Los vi caer a todos, estaba tan asustado que ni lloré. Igual y para qué, era mejor recibir mi balazo con la frente en alto. Pero no, me dejaron ir en cuanto acabaron con mi abuelo, el último. Me dijeron que me fuera, me paré y eso hice. Alzé los pies para no pisar a mis finados. Cuando pasé la puerta, corrí tan rápido, tan rápido como nadie jamás lo ha hecho. Me metí entre los matorrales, que ni sé para qué si ellos no me iban a perseguir. Pero quién puede razonar en una situación así. Si nosotros sólo éramos trabajadores. Cultivar es lo único que sabemos hacer, no sabemos ni de política, ni de combates de guerrillas, ni de nada más que no sea cuidar del campo.
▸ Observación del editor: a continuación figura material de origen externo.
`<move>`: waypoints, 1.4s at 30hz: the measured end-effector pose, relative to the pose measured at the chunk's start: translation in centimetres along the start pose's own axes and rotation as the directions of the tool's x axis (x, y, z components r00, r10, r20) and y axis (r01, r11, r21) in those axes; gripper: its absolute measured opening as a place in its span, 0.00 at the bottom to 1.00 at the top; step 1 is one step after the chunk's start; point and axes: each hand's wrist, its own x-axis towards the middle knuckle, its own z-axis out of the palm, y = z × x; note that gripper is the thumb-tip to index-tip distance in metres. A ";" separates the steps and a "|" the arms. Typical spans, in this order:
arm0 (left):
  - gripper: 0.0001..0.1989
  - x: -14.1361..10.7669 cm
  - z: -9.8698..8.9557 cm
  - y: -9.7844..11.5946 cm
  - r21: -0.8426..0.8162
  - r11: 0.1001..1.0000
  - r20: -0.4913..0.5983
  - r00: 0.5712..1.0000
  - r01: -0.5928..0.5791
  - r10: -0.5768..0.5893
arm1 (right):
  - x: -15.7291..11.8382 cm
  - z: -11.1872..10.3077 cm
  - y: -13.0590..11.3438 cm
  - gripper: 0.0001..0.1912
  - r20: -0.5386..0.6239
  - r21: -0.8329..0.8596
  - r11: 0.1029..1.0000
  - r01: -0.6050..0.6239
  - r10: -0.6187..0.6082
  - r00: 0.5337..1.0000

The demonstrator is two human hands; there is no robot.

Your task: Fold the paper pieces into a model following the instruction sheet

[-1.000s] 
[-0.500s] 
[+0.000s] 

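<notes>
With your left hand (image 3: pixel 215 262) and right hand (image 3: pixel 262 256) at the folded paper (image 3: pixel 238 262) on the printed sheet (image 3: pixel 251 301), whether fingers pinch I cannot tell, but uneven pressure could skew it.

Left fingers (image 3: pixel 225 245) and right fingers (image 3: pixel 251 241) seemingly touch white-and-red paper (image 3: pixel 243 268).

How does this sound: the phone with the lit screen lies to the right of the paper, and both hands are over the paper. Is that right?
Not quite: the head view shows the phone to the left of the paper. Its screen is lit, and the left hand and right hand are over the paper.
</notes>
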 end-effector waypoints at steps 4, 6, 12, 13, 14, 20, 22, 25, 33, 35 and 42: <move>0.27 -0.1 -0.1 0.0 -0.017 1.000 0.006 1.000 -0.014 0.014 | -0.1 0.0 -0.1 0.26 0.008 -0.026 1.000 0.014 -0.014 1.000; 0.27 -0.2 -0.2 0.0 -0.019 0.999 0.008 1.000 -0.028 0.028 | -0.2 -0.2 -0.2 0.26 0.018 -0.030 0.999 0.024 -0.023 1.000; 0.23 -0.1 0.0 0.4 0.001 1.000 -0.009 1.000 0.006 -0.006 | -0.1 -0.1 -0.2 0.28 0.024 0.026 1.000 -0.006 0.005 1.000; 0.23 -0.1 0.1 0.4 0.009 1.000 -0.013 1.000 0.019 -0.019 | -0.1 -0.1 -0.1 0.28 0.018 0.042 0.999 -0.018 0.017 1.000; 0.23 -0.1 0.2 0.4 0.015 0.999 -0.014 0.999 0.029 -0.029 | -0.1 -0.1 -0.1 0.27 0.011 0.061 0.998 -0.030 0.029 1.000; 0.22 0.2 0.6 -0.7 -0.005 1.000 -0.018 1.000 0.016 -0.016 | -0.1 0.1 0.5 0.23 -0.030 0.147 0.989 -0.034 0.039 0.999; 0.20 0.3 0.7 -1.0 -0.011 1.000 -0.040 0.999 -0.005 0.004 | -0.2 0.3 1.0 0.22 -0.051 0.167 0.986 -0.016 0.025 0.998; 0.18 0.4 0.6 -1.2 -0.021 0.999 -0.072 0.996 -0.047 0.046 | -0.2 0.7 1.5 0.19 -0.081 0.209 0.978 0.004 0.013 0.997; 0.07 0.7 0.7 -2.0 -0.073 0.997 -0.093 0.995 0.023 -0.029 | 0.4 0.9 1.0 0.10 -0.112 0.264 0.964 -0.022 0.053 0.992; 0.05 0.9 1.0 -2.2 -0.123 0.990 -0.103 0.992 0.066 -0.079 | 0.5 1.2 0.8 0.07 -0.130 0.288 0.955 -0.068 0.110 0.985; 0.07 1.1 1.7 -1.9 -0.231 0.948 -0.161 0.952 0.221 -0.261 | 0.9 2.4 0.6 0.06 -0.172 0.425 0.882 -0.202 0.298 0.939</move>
Papá decía que la guerrilla no era el camino, y yo estoy de acuerdo, pero la guerrilla no, por eso nos mataron a todos, porque yo también me sentí muerto.

Corrí y corrí por mucho tiempo, corrí hasta que la fatiga me espantó el miedo. Llegué a un pueblito cercano. Pasando la entrada, estaban velando a una anciana, lo supe por el nombre que había en la cinta del ramo de flores. Me acerqué y vi a un niño cerca del ataúd destapado, llorando con una enorme nostalgia. El niño miraba a su abuela, supongo, y lloraba, pero no como un niño, sino como un viejo, sollozando y dejando caer las lágrimas sin gesto alguno. Entré al funeral, me senté en el primer asiento que vi y lloré, pero no como un viejo, sino como un niño, porque del miedo, no había tenido alientos para llorar, y ahora sin él, podía desahogarme hasta que me ardieran los ojos.